Wednesday, June 13, 2007

Plant Metaphor Update

Remember my post about the Easter lily that was on its way to becoming larger than my window?

This morning, I went up to it to water it and to “walk the plant.” (For people who never grow plants, most things that you grow in a pot by a window lean dramatically towards that window over time. The solution to this is to periodically rotate the pot to face a new direction.) The plant had grown so tall in relation to its pot that this time, it fell over onto me.

I believe this counts as satisfying my prediction that it would one day try to eat me.

I’ve returned the plant to its former position and leaned it against the window for support. This has solved the problem for now, and everything looks fine.

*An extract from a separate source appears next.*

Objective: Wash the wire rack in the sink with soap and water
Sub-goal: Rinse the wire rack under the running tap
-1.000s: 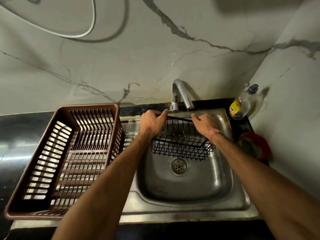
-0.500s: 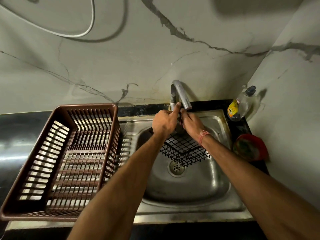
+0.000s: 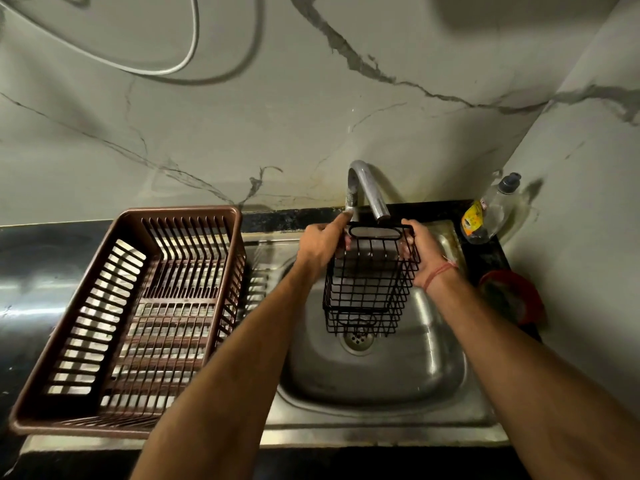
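A black wire rack (image 3: 369,289) hangs upright over the steel sink (image 3: 377,372), its handle end right under the tap spout (image 3: 375,199). My left hand (image 3: 323,245) grips the rack's upper left edge, fingers curled round the wires. On the other side, my right hand (image 3: 422,254) holds the upper right edge, thumb over the top rim. The rack's lower end hangs above the drain (image 3: 356,341). A soap bottle (image 3: 491,213) with a yellow label stands at the sink's back right corner. I cannot tell whether water is running.
A brown plastic dish basket (image 3: 138,313) sits on the drainboard left of the sink. A red round container (image 3: 512,299) lies on the dark counter at the right. The marble wall rises close behind the tap, with a white cable hanging on it.
The rack has been turned from lying sideways to hanging lengthwise under the tap. Both hands moved from together at the spout to the rack's two upper sides.
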`<state>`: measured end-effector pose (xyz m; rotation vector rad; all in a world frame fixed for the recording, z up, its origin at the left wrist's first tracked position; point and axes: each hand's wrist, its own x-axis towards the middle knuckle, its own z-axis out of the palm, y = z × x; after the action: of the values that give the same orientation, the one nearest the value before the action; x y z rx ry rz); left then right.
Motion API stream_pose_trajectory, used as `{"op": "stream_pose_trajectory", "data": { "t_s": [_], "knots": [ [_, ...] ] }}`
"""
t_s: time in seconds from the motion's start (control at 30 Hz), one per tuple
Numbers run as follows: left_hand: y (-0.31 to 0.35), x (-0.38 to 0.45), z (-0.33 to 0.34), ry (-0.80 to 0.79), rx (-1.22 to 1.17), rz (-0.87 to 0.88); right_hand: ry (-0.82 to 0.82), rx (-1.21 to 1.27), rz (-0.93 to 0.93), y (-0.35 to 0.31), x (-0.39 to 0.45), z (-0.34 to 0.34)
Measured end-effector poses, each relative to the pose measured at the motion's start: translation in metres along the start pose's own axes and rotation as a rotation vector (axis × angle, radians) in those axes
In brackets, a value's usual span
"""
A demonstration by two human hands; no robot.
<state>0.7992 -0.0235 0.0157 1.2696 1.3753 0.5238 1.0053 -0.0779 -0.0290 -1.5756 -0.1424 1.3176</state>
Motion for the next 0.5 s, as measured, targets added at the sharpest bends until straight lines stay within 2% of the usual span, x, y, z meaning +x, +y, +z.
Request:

Unfortunately, my choice of words is now adding new depth to this topic. I chose to title the entry as being metaphorical, and I concluded by saying: “This seems pretty typical of how projects I manage usually turn out... Many [gardeners] additionally point out that lilies are rarely expected to be taller than the gardeners managing them. But that just sounds pessimistic to me. I’ll just continue to assume that the plants are immortal and care for them as such until proven otherwise. That’s how I usually manage projects like this. It works pretty well.”

So now I see two tenable interpretations:

1) Real world data suggests that projects I manage eventually collapse under their own weight.
2) Real world data suggests that projects I manage eventually attain the capacity to assimilate and control new, larger worlds.

I’d better repot the thing, so that I can better argue for interpretation #2.